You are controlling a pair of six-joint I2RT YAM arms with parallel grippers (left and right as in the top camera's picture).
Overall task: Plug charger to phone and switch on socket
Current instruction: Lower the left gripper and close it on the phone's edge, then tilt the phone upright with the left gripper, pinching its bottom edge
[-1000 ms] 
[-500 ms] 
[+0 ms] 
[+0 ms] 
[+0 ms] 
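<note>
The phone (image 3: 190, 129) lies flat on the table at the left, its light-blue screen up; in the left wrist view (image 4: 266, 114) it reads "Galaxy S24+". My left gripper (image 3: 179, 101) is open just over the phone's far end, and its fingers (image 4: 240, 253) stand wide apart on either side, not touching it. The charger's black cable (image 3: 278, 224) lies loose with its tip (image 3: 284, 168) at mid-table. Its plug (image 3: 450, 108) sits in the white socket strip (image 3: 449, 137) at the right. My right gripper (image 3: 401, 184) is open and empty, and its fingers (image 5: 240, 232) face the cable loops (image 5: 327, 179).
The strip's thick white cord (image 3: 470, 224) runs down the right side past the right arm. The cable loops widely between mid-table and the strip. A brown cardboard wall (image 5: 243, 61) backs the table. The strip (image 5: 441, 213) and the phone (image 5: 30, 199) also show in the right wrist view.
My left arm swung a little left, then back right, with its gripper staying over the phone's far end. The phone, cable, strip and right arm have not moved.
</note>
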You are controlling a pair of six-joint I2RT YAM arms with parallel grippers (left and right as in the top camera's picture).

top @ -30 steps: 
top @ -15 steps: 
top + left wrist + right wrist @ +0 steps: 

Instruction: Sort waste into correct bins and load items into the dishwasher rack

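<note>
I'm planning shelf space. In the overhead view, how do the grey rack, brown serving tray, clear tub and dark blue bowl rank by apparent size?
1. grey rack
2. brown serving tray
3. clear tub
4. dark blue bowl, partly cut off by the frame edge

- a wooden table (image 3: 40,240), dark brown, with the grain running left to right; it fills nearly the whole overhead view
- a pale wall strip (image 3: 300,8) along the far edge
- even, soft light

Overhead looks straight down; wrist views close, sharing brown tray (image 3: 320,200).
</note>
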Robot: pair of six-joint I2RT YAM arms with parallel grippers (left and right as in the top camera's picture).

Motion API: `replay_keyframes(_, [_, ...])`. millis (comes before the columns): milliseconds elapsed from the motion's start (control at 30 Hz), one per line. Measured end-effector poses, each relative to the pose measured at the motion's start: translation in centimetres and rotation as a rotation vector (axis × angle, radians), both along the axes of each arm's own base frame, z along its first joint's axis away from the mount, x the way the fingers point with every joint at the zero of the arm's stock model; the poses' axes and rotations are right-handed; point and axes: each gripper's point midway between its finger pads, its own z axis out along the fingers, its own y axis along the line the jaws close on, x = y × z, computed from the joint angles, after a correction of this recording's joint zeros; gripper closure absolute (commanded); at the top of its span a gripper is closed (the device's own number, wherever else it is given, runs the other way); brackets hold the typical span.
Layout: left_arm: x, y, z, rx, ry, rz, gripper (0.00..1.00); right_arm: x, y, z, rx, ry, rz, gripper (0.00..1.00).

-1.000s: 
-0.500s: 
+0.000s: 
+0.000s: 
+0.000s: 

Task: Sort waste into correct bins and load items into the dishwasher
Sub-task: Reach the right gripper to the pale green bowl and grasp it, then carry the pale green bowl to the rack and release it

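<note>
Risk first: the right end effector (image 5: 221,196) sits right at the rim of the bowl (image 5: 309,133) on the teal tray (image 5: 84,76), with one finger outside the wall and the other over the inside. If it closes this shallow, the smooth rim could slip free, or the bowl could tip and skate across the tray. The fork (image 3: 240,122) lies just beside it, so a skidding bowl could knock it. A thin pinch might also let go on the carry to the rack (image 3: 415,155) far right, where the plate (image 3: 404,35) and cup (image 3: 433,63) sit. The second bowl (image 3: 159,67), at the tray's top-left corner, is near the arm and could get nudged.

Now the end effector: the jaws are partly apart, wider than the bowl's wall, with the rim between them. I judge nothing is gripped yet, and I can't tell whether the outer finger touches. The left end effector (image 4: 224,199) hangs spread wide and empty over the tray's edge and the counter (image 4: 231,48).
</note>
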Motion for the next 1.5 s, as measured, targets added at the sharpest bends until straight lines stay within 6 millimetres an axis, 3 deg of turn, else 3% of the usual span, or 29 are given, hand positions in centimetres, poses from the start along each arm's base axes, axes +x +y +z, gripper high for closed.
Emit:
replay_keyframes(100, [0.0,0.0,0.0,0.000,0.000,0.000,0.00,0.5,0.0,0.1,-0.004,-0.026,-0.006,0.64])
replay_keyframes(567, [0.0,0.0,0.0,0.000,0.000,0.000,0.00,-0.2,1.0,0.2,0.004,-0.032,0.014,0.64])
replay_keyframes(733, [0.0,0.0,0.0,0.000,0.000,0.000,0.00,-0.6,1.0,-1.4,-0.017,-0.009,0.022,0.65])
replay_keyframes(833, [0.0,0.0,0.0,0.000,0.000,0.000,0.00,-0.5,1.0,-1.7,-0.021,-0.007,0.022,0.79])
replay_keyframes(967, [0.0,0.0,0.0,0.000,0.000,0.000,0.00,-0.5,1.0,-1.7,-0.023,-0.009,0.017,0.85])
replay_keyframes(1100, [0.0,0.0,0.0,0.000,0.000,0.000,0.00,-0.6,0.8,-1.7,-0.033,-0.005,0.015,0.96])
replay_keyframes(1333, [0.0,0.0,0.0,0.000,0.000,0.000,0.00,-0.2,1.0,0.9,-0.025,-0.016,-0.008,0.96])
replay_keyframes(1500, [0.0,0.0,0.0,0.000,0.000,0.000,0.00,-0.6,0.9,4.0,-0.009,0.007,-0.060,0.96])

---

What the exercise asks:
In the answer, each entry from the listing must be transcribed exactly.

Response box:
You are controlling a pair of six-joint I2RT YAM arms with parallel grippers (left and right as in the top camera's picture).
Overall task: Plug charger to phone and switch on socket
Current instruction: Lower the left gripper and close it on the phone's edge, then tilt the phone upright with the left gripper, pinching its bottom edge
[-1000 ms] 
[-500 ms] 
[+0 ms] 
[+0 ms] 
[+0 ms] 
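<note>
The phone (image 3: 190, 129) lies flat on the table at the left, its light-blue screen up; in the left wrist view (image 4: 266, 114) it reads "Galaxy S24+". My left gripper (image 3: 179, 101) is open just over the phone's far end, and its fingers (image 4: 240, 253) stand wide apart on either side, not touching it. The charger's black cable (image 3: 278, 224) lies loose with its tip (image 3: 284, 168) at mid-table. Its plug (image 3: 450, 108) sits in the white socket strip (image 3: 449, 137) at the right. My right gripper (image 3: 401, 184) is open and empty, and its fingers (image 5: 240, 232) face the cable loops (image 5: 327, 179).
The strip's thick white cord (image 3: 470, 224) runs down the right side past the right arm. The cable loops widely between mid-table and the strip. A brown cardboard wall (image 5: 243, 61) backs the table. The strip (image 5: 441, 213) and the phone (image 5: 30, 199) also show in the right wrist view.
My left arm swung a little left, then back right, with its gripper staying over the phone's far end. The phone, cable, strip and right arm have not moved.
</note>
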You are controlling a pair of six-joint I2RT YAM arms with parallel grippers (left and right as in the top camera's picture).

top @ -30 steps: 
top @ -15 steps: 
top + left wrist + right wrist @ +0 steps: 

Instruction: Sort waste into correct bins and load items into the dishwasher rack

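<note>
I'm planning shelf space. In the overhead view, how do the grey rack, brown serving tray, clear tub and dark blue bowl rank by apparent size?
1. grey rack
2. brown serving tray
3. clear tub
4. dark blue bowl, partly cut off by the frame edge

- a wooden table (image 3: 40,240), dark brown, with the grain running left to right; it fills nearly the whole overhead view
- a pale wall strip (image 3: 300,8) along the far edge
- even, soft light

Overhead looks straight down; wrist views close, sharing brown tray (image 3: 320,200).
</note>
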Robot: pair of six-joint I2RT YAM arms with parallel grippers (left and right as in the top camera's picture).

Motion API: `replay_keyframes(_, [_, ...])`. millis (comes before the columns): milliseconds elapsed from the motion's start (control at 30 Hz), one per line. Measured end-effector poses, each relative to the pose measured at the motion's start: translation in centimetres and rotation as a rotation vector (axis × angle, radians), both along the axes of each arm's own base frame, z along its first joint's axis away from the mount, x the way the fingers point with every joint at the zero of the arm's stock model; the poses' axes and rotations are right-handed; point and axes: each gripper's point midway between its finger pads, its own z axis out along the fingers, its own y axis along the line the jaws close on, x = y × z, computed from the joint angles, after a correction of this recording's joint zeros; gripper closure absolute (commanded); at the top of its span a gripper is closed (the device's own number, wherever else it is given, runs the other way); brackets hold the typical span.
Layout: left_arm: x, y, z, rx, ry, rz, gripper (0.00..1.00); right_arm: x, y, z, rx, ry, rz, gripper (0.00..1.00).

-1.000s: 
-0.500s: 
+0.000s: 
+0.000s: 
+0.000s: 

Task: Sort waste into correct bins and load items into the dishwasher
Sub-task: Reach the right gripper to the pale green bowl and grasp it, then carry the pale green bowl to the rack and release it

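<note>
Risk first: the right end effector (image 5: 221,196) sits right at the rim of the bowl (image 5: 309,133) on the teal tray (image 5: 84,76), with one finger outside the wall and the other over the inside. If it closes this shallow, the smooth rim could slip free, or the bowl could tip and skate across the tray. The fork (image 3: 240,122) lies just beside it, so a skidding bowl could knock it. A thin pinch might also let go on the carry to the rack (image 3: 415,155) far right, where the plate (image 3: 404,35) and cup (image 3: 433,63) sit. The second bowl (image 3: 159,67), at the tray's top-left corner, is near the arm and could get nudged.

Now the end effector: the jaws are partly apart, wider than the bowl's wall, with the rim between them. I judge nothing is gripped yet, and I can't tell whether the outer finger touches. The left end effector (image 4: 224,199) hangs spread wide and empty over the tray's edge and the counter (image 4: 231,48).
</note>
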Motion for the next 1.5 s, as measured, targets added at the sharpest bends until straight lines stay within 6 millimetres an axis, 3 deg of turn, else 3% of the usual span, or 29 are given, hand positions in centimetres, poses from the start along each arm's base axes, axes +x +y +z, gripper high for closed.
Emit:
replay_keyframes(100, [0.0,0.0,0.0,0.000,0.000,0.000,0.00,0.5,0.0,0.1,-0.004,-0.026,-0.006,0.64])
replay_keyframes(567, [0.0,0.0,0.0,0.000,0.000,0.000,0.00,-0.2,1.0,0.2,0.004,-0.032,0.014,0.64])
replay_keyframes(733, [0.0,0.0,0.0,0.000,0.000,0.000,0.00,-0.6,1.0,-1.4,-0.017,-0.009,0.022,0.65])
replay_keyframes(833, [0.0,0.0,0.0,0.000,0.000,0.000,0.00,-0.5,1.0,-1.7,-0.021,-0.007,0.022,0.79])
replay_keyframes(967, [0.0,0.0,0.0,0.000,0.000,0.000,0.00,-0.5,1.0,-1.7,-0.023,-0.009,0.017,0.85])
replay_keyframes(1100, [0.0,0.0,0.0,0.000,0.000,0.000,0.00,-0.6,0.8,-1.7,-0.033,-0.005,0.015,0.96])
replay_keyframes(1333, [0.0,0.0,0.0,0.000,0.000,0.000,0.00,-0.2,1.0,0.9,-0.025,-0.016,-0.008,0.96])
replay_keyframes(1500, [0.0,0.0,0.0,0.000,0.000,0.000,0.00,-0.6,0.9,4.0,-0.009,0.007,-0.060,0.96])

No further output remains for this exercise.